### What the task requires
Every line between the top of the data below and the line with "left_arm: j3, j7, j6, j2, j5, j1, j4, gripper", both ends included, must be retyped exactly.

============

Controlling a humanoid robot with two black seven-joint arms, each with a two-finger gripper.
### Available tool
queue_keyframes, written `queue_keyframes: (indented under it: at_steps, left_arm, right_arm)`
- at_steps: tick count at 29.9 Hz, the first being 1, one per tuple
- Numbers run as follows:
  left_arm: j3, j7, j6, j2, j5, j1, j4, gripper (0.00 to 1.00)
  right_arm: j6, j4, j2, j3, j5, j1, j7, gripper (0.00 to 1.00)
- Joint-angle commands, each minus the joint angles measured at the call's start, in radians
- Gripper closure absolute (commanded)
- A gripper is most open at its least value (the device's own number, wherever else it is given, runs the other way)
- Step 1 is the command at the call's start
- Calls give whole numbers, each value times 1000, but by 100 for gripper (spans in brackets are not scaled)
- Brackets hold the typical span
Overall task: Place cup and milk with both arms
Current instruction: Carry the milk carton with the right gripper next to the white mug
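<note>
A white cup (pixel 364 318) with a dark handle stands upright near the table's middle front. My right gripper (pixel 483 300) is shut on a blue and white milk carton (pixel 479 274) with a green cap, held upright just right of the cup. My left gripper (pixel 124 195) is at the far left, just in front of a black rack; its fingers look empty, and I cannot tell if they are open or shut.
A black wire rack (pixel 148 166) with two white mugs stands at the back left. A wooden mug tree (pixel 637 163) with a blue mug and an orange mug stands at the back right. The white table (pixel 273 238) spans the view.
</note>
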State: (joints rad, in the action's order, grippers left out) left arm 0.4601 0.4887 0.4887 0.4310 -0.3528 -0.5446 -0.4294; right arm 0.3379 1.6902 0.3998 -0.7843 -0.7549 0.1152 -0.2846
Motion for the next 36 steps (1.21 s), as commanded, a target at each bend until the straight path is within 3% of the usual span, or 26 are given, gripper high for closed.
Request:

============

### Response area
Controlling a humanoid robot with two black seven-joint arms, each with a two-finger gripper.
### Available tool
queue_keyframes, written `queue_keyframes: (indented under it: at_steps, left_arm, right_arm)`
- at_steps: tick count at 29.9 Hz, the first being 1, one per tuple
- Numbers run as follows:
  left_arm: j3, j7, j6, j2, j5, j1, j4, gripper (0.00 to 1.00)

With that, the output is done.